Ancients of Days, page 24
“They keep away from me, Pandaras. Their master knows what I can do.”
“If they are afraid of you then we should not be afraid of them. So we can go to sleep.”
“They might not stay away forever. Besides, although I have lived by the river all my life, I have never seen this before.”
All around the Weazel, fisherfolk were working by the dim glow of oil lamps, sinking sacks of moss amongst the roots of the banyans. The moss had been soaked in an extract of the hulls of banyan seeds; as this diffused into the water, it stimulated the trees to shed the myriad feeder roots which anchored them. The night was full of the creaking and groaning of banyans which were beginning to shift on the currents; the water all around the Weazel seethed with bubbles as pockets of gas were released by roots dragging through mud.
Yama said, “Oncus told me that there are more than a thousand fisherfolk from a hundred families. But how many more trees?”
“They are fools, master, to believe that they can move a forest. And we are more foolish still to believe them. We should go with them while we have the chance.”
“They know the floating forests better than anyone. We must trust them.”
Near dawn, Oncus returned to the ship and told Yama that another machine had been caught. Yama was taken out in a coracle to the net where it hung, at the far-side edge of the floating forest. The forest was beginning to break up there. Irregular channels and lagoons opened and closed as trees spun slowly around each other. The water was stained with silt and alive with shoals of fish. The picketboat was close by, slowly advancing downriver amongst trees that had become a myriad floating islands. Every now and then the red flash of the picketboat’s cannon lit the dark sky above the tops of the trees, followed by the hiss and crack of water flash-heated to steam. The air had a brassy taste, and there was a constant flutter of falling ash flakes.
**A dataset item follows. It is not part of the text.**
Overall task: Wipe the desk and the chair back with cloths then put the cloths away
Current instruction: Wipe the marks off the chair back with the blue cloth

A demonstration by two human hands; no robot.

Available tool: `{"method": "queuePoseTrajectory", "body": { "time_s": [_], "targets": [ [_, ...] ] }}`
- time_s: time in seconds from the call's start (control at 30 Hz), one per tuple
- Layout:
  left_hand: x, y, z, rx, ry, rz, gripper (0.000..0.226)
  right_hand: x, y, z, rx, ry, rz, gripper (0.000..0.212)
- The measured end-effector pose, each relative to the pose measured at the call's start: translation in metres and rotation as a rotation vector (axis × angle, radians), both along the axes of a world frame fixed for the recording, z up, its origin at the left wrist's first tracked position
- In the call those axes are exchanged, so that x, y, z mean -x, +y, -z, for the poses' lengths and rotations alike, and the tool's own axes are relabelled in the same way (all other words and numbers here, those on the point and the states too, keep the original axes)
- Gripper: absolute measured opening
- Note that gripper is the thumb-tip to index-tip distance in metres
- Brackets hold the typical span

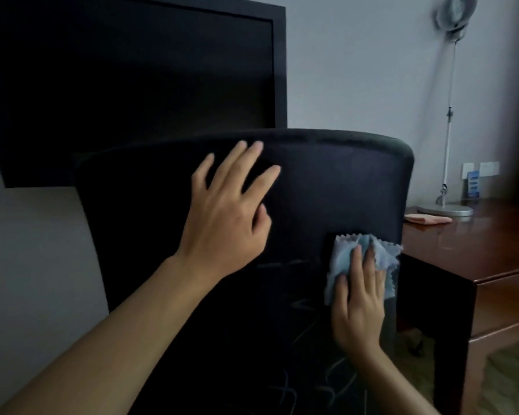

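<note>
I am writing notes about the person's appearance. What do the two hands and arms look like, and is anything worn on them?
Both forearms are bare as far as the picture shows: no sleeve is in view. The left hand and the right hand have no glove, and I see no ring, watch or bracelet. The fingernails look short and plain. The light is dim, so small details may be missed.

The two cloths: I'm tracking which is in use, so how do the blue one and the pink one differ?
The blue cloth is crumpled and pressed against the chair back under the right hand; the pink cloth lies flat and untouched on the desk, beside the lamp base. Blue is in use, pink idle. Both look like small, thin wiping cloths.
</note>
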State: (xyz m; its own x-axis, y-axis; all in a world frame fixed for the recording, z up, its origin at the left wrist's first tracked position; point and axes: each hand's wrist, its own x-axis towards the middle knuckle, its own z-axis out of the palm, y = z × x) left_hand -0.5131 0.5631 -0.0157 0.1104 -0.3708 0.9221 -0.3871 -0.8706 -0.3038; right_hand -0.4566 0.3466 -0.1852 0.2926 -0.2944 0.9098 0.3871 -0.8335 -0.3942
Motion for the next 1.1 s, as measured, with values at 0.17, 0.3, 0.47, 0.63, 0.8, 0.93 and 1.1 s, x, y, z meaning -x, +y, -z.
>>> {"method": "queuePoseTrajectory", "body": {
  "time_s": [0.17,0.3,0.47,0.63,0.8,0.93,1.1],
  "targets": [
    [0.004,0.082,0.036,0.478,0.066,-0.064,0.064,0.012,0.041,-0.076,0.121,-0.090,-0.011,0.053],
    [0.008,0.110,0.065,0.784,0.298,0.009,0.079,0.016,0.087,-0.068,0.305,-0.128,-0.003,0.053],
    [0.012,0.111,0.086,0.795,0.404,0.017,0.082,0.019,0.088,-0.026,0.651,-0.042,-0.047,0.054],
    [0.013,0.115,0.091,0.805,0.368,0.005,0.072,0.028,0.109,-0.136,0.458,-0.188,-0.008,0.055],
    [0.012,0.124,0.094,0.790,0.343,-0.028,0.069,0.028,0.136,-0.097,0.541,-0.164,-0.053,0.059],
    [0.012,0.129,0.103,0.782,0.362,-0.041,0.074,0.024,0.142,-0.004,0.844,0.011,-0.108,0.061],
    [0.002,0.141,0.116,0.775,0.390,-0.097,0.083,0.021,0.149,-0.078,0.796,-0.085,-0.139,0.059]
  ]
}}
“They will be here soon,” one of the fisherfolk said, and Yama saw that the man’s hands were shaking as he aimed the beam of his lantern at one of the floating islands.
The net, woven from monofilament fibers combed from float bush seed heads, fine as air and strong as steel, was strung above the top of the banyan, guyed by bamboo poles. The machine caught in it glittered and gleamed in the beam of the lantern; as soon as the light touched it, it began to vibrate in short furious bursts, shaking the poles and branches to which the corners of the net were fastened.
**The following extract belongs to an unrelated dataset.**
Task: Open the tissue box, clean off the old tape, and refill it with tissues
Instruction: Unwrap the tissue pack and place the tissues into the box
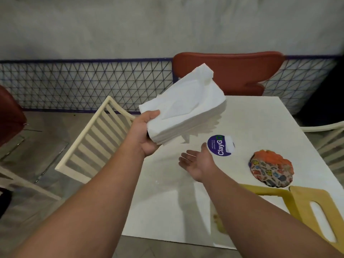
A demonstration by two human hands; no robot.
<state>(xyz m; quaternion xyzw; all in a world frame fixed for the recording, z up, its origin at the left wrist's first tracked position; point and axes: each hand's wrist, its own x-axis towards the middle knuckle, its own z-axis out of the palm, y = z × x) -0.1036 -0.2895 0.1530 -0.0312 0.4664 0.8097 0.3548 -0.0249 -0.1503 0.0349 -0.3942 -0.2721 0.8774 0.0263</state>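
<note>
My left hand (pixel 147 135) grips the near end of a thick white stack of tissues (pixel 184 105), held tilted in the air above the left part of the white table (pixel 251 116). One tissue at the stack's far end is crumpled upward. My right hand (pixel 197 162) hovers over the table below the stack, palm up, fingers relaxed and holding nothing. Just beyond its fingertips a round purple sticker (pixel 220 145) reading "ClayGo" lies on the table with a small white scrap on its right edge. No tissue box is visible.
A round patterned orange and multicoloured piece (pixel 271 170) lies on the table to the right. A cream slatted chair (pixel 96 140) stands left of the table, a red chair (pixel 227 71) behind it, a yellow chair (pixel 305 207) at the near right. A mesh fence lines the wall.
</note>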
“Some of the machines can burn their way free,” Oncus said, “but ones like these are merely spies. They are stupid and weak. We sometimes catch them by mistake. They are blind to our nets, or fly too fast to avoid them.”
“And you destroy what you catch,” Yama said distractedly. He was already unpicking the familiar tangle of logical loops and snares which hedged the machine’s simple mind.
“Only the Preservers need to see all,” Oncus said. “Usually we drop the net and the machine drowns, although some can swim as well as fly, and those escape us.”
The machine was no more intelligent than the watchdogs which patrolled the grounds of the peel-house, and after its defenses had been penetrated it was as easy to fool. Once Yama had convinced it that he was its handler, he called for the net to be lowered, and he cradled the machine while two of the fisherfolk began to untangle its vanes from the fine filaments of the net.
They worked quickly, but still had not freed the machine when an intense needle of red light lanced across the channel behind them. The needle struck through the canopy of a banyan, which immediately burst into a crown of fire; a second needle struck the main trunk and burst it apart in an explosion of live steam and splinters.
The two coracles were lifted and turned on a swell of smoking water. All around, floating banyans rocked to and fro, as stately as green-clad dowagers at a ball. The coracles spun apart and the net stretched out between them, wrenching the machine from Yama’s grip. Then the swell passed and the coracles revolved back toward each other, and the net dipped toward the water. For a moment, Yama feared that the machine would be drowned, but Oncus grabbed the net with his good hand, and Yama and the others helped him haul in the slack.
A minute later, they had freed the machine. Yama cradled it to his chest, but before the two coracles could drive for cover, red light flashed again and two more trees burst into flame. Steam and smoke enveloped them. A drumbeat swelled; a dark shape glided between the burning trees.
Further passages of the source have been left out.